Output every line below exactly, please, omitting pictures.

[Raw data — start]

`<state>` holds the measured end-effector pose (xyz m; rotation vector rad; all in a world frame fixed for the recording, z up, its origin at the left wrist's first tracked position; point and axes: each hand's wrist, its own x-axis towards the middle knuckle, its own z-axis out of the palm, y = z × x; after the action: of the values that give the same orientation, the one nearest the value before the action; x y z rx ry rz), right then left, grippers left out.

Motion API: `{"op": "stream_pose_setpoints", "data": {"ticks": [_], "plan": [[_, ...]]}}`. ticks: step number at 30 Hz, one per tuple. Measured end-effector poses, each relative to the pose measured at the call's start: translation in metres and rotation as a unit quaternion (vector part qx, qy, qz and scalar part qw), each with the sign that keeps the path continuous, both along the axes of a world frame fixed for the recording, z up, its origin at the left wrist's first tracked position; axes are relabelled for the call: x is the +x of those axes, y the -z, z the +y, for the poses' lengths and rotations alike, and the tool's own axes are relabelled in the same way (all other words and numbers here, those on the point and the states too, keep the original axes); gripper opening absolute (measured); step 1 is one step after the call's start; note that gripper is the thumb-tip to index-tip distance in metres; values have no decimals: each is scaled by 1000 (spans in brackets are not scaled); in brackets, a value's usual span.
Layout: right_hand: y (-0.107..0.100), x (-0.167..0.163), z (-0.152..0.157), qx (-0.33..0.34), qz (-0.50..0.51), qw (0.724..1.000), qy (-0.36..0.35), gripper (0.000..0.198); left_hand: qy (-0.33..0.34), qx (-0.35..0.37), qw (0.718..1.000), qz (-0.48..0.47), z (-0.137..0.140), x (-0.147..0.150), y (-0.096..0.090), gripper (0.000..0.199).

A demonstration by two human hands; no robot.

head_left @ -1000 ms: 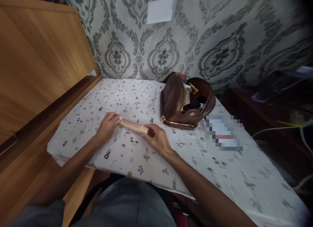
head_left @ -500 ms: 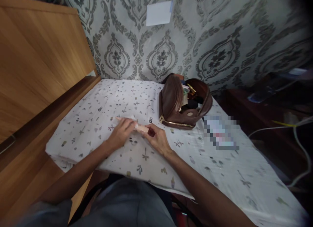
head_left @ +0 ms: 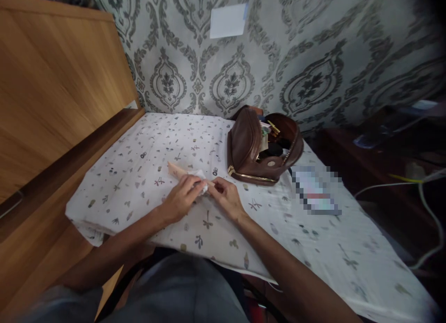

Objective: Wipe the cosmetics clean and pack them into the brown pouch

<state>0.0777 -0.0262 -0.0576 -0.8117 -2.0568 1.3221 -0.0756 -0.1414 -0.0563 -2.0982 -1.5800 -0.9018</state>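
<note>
A long, slim peach-coloured item (head_left: 177,170), wide and flat at its left end like a squeeze tube, lies across both hands just above the patterned sheet. My left hand (head_left: 181,197) is closed over a crumpled white tissue (head_left: 198,174), pressed around the item near its right end. With thumb and fingers, my right hand (head_left: 226,196) pinches the right tip, which is partly hidden by the fingers. Behind my right hand, an unzipped brown leather bag (head_left: 252,167) shows several small items inside, including a round black one (head_left: 273,149).
A white sheet with small printed plants (head_left: 132,174) covers the surface. A blurred-out flat object (head_left: 316,193) lies right of the bag. Wooden furniture (head_left: 66,67) stands at the left and a patterned wall (head_left: 174,49) behind. White cables (head_left: 427,216) hang at the far right.
My left hand has slid right along the peach item with the tissue, closer to my right hand. The item's wide left end now shows. My right hand has barely moved.
</note>
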Motion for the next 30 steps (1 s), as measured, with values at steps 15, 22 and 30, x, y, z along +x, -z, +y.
{"op": "stream_pose_setpoints", "data": {"ticks": [15,22,30], "plan": [[-5,-5,-8,-291,96,952,-28,39,-48,13,995,-86,5,2,-7,37],[-10,-2,-7,-396,146,905,-48,44,-48,19,998,-43,6,1,-8,43],[-13,-3,-14,-390,141,906,-86,49,-236,54,910,-336,28,-72,-13,29]]}}
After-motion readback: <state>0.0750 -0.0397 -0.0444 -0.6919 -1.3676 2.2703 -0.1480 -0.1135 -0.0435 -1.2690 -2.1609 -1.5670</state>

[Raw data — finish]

■ Exercise answer ■
`<state>` holds the measured end-effector pose (xyz m; rotation vector rad; all in a world frame fixed for the recording, z up, its origin at the left wrist's first tracked position; point and axes: each hand's wrist, its own x-axis towards the middle knuckle, its own z-axis out of the palm, y = z × x; after the action: of the values that give the same orientation, the one nearest the value before the action; x y z rx ry rz), right then left, grippers left out.

Motion API: `{"op": "stream_pose_setpoints", "data": {"ticks": [_], "plan": [[_, ...]]}}`. ticks: step number at 30 Hz, one per tuple. Measured end-effector poses, each relative to the pose measured at the call's start: translation in metres and rotation as a unit quaternion (vector part qx, qy, qz and scalar part qw), each with the sign that keeps the path continuous, both along the axes of a world frame fixed for the recording, z up, its origin at the left wrist's first tracked position; axes are relabelled for the call: x is the +x of those axes, y the -z, z the +y, for the poses' lengths and rotations alike, and the tool's own axes are relabelled in the same way (all other words and numbers here, those on the point and the states too, keep the original axes); gripper opening absolute (measured); step 1 is one step after the call's start; note that gripper is the thumb-tip to index-tip distance in metres; values have no decimals: each is scaled by 1000 (spans in brackets are not scaled); in brackets, a value's usual span.
Layout: right_hand: y (-0.107..0.100), x (-0.167..0.163), z (-0.152..0.157), qx (-0.33..0.34), qz (-0.50..0.51), qw (0.724..1.000), qy (-0.36..0.35), gripper (0.000..0.198); left_hand: qy (-0.33..0.34), qx (-0.35..0.37), qw (0.718..1.000), qz (-0.48..0.47), z (-0.137..0.140), x (-0.147..0.150), y (-0.096..0.090), gripper (0.000..0.199).

A demonstration by two human hands; no robot.

head_left @ -1000 ms: 
head_left @ -500 ms: 
head_left @ +0 ms: 

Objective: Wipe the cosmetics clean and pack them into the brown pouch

<state>0.0777 -0.0262 -0.0576 -0.8117 -2.0568 1.3221 -0.0756 -0.1414 -0.0563 -2.0982 -1.5800 -0.9018</state>
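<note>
A long, slim peach-coloured item (head_left: 177,170), wide and flat at its left end like a squeeze tube, lies across both hands just above the patterned sheet. My left hand (head_left: 181,197) is closed over a crumpled white tissue (head_left: 198,174), pressed around the item near its right end. With thumb and fingers, my right hand (head_left: 226,196) pinches the right tip, which is partly hidden by the fingers. Behind my right hand, an unzipped brown leather bag (head_left: 252,167) shows several small items inside, including a round black one (head_left: 273,149).
A white sheet with small printed plants (head_left: 132,174) covers the surface. A blurred-out flat object (head_left: 316,193) lies right of the bag. Wooden furniture (head_left: 66,67) stands at the left and a patterned wall (head_left: 174,49) behind. White cables (head_left: 427,216) hang at the far right.
My left hand has slid right along the peach item with the tissue, closer to my right hand. The item's wide left end now shows. My right hand has barely moved.
</note>
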Motion for the next 30 steps (1 s), as measured, with values at steps 15, 22 and 30, x, y, z along +x, -z, +y.
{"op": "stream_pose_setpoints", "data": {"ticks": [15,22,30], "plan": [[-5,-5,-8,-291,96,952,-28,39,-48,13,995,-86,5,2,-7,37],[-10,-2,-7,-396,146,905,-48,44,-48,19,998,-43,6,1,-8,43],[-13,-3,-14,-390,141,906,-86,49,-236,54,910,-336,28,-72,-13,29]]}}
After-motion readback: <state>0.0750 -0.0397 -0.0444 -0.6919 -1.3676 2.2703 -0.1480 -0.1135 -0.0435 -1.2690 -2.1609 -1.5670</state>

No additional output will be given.